Pablo Carreras

Personal information
- Full name: Pablo Sebastián Carreras
- Date of birth: 3 March 1995 (age 31)
- Place of birth: Argentina
- Position: Right back

Team information
- Current team: Enosis Neon Paralimni

Senior career*
- Years: Team / Apps / (Gls)
- 2015–2018: River Plate / 5 / (0)
- 2016–2018: → Nueva Chicago (loan) / 0 / (0)
- 2018–: Enosis Neon Paralimni / 0 / (0)

= Pablo Carreras =

Argentine footballer (born 1995)

Pablo Sebastián Carreras (born 3 March 1995) is an Argentine footballer who plays as a right back for Enosis Neon Paralimni.

==Club career==
Carreras made his professional debut for River Plate on 18 July 2015, playing the full 90 minutes of a 5–1 win in that season's Primera División away to Atlético de Rafaela.
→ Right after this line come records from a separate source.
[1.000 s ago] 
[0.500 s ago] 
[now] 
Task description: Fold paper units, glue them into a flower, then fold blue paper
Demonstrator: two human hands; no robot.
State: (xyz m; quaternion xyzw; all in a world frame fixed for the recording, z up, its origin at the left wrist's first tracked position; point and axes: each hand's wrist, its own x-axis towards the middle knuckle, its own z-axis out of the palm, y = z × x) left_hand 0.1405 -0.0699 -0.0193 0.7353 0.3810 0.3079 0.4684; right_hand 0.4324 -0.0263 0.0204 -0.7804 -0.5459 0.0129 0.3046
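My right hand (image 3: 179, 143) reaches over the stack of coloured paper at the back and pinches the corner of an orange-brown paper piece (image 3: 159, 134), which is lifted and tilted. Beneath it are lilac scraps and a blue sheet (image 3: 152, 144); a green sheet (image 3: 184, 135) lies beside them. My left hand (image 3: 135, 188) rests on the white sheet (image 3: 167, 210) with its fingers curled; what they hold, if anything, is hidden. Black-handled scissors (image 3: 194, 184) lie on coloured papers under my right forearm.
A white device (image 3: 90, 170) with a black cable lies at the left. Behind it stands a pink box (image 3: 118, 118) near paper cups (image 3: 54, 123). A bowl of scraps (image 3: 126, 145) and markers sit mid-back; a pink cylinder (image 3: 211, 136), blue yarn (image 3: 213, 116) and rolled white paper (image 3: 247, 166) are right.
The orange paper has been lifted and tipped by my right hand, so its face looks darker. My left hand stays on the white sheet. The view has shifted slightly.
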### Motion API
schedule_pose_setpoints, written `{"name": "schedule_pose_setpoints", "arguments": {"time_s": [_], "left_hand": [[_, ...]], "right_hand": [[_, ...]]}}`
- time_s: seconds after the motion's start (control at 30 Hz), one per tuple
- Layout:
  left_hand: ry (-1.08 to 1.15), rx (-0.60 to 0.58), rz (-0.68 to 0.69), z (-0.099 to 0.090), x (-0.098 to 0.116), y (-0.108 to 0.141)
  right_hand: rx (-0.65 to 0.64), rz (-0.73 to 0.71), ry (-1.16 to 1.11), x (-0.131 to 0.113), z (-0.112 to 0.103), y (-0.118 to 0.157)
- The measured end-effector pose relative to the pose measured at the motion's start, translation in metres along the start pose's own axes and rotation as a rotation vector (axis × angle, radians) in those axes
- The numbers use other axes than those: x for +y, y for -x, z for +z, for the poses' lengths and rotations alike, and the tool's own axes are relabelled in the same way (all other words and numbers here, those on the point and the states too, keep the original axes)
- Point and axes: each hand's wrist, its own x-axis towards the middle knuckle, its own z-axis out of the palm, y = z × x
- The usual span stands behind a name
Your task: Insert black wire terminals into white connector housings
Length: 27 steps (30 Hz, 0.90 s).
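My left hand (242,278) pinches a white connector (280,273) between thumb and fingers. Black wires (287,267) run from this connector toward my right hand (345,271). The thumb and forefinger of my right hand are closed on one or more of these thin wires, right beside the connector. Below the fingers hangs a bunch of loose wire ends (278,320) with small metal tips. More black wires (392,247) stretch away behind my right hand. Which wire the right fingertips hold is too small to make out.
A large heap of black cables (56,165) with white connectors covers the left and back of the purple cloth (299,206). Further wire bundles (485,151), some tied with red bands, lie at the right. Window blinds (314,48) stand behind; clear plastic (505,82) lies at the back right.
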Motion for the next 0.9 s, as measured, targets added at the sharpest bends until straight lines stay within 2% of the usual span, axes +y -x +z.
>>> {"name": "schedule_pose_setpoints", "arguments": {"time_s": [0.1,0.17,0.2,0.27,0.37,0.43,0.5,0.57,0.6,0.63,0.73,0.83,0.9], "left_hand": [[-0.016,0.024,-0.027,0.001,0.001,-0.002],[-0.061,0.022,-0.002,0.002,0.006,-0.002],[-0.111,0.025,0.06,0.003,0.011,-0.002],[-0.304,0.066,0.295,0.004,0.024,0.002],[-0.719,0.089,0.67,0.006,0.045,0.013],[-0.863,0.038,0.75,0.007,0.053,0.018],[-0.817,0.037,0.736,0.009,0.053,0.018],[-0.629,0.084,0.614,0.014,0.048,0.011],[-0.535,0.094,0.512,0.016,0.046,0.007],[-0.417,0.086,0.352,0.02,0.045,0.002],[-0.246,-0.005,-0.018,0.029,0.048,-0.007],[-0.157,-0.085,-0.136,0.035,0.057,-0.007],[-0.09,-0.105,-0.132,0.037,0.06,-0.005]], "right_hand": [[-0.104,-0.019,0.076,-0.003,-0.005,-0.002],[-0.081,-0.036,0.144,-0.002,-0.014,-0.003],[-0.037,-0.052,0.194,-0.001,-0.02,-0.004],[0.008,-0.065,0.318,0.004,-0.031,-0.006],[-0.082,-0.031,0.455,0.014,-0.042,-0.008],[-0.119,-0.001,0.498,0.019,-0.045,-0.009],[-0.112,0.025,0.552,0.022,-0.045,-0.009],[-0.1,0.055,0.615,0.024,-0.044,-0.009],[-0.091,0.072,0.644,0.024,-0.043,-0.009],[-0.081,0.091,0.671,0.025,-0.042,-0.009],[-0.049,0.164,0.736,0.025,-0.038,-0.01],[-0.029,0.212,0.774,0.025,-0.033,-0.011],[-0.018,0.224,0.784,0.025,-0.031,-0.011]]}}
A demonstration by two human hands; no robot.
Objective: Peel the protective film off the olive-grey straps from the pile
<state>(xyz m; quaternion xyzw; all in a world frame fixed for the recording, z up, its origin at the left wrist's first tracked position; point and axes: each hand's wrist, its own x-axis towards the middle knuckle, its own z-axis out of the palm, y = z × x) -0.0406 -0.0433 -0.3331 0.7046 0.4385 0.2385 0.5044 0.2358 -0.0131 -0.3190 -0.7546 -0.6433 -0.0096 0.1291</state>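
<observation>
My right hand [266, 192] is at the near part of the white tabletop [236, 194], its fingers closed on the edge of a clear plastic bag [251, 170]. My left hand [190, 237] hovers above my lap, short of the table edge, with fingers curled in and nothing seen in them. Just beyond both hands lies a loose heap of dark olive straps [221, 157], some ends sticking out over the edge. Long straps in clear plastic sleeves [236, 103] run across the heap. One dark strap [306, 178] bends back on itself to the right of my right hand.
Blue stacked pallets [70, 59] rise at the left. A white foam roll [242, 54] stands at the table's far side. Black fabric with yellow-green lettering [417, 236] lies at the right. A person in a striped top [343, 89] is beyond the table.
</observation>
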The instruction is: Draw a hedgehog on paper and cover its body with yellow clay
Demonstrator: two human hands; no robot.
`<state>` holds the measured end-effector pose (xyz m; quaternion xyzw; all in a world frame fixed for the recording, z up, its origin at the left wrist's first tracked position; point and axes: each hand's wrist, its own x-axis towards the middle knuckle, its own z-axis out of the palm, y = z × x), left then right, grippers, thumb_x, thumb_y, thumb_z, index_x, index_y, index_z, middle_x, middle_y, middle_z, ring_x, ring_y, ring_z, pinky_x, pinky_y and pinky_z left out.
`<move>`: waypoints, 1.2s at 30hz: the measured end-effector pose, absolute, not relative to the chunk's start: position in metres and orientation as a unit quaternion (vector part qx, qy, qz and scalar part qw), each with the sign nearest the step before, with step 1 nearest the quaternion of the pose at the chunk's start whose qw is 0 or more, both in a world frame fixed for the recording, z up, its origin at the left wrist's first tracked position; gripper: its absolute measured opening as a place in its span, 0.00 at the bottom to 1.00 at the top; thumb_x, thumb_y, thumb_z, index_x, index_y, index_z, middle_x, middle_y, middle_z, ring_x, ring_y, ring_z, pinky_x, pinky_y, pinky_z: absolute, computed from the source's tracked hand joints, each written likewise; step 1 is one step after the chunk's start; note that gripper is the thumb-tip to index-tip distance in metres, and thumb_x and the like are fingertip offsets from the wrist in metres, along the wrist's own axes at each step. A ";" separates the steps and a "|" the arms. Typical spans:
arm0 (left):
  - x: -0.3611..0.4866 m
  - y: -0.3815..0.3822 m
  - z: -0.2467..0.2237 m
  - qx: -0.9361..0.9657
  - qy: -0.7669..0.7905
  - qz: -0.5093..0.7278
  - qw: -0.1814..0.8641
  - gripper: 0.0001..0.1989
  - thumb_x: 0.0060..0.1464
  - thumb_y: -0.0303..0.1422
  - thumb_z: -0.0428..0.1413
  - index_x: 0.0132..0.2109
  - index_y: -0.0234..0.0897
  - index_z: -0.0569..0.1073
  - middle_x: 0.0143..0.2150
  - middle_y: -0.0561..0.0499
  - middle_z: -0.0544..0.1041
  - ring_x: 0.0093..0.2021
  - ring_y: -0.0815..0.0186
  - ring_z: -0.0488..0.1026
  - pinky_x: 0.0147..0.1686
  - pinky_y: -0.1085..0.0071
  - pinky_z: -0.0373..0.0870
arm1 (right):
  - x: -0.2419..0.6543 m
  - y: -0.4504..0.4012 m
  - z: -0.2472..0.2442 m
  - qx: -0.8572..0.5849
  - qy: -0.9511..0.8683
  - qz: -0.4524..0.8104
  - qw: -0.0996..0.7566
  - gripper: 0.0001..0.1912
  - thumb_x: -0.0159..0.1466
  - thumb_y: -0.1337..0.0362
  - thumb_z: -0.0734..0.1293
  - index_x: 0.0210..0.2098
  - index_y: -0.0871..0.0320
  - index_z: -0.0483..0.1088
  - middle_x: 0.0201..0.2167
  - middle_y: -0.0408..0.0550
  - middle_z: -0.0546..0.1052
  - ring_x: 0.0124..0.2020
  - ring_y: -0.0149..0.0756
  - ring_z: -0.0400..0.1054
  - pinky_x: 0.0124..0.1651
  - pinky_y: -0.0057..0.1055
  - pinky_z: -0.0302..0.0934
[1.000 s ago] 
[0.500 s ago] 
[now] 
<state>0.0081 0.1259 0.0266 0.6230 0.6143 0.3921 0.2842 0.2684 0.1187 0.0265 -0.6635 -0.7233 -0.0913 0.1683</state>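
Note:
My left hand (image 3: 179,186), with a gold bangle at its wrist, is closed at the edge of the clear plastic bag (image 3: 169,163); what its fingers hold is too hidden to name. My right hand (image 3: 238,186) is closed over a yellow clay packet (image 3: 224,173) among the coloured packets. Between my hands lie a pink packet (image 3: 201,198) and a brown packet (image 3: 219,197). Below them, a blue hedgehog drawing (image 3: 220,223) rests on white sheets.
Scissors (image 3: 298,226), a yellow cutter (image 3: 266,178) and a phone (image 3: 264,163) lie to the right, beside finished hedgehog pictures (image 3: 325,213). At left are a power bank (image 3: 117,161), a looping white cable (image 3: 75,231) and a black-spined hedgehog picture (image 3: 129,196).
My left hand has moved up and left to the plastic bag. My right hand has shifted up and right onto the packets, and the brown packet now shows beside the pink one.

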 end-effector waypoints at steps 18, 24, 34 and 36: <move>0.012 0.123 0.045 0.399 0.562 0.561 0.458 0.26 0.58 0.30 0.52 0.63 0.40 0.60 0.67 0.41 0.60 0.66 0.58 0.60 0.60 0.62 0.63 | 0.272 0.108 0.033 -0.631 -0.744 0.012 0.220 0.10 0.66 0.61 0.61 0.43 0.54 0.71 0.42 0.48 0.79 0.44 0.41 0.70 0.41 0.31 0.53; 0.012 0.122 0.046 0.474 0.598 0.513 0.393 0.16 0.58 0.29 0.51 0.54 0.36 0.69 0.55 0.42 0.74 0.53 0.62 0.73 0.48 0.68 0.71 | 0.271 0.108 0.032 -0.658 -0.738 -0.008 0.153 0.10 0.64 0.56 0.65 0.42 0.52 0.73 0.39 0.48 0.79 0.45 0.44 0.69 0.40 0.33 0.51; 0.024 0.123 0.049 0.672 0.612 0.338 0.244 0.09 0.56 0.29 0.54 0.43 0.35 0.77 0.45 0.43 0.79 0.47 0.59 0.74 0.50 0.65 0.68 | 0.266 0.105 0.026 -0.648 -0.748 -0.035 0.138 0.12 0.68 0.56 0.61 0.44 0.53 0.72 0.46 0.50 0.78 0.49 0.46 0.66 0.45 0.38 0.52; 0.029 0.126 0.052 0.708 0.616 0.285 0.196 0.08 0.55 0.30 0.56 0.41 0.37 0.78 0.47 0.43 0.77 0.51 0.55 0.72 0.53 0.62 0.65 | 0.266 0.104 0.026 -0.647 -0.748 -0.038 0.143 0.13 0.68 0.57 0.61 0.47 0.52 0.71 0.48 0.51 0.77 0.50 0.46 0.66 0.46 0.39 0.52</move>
A week later, he made his only other appearance of the campaign, a 3–1 win over Colón at the Monumental, being substituted for Tabaré Viúdez after 59 minutes.

==International career==
Carreras represented Argentina at the 2011 South American Under-17 Football Championship and the 2011 FIFA U-17 World Cup.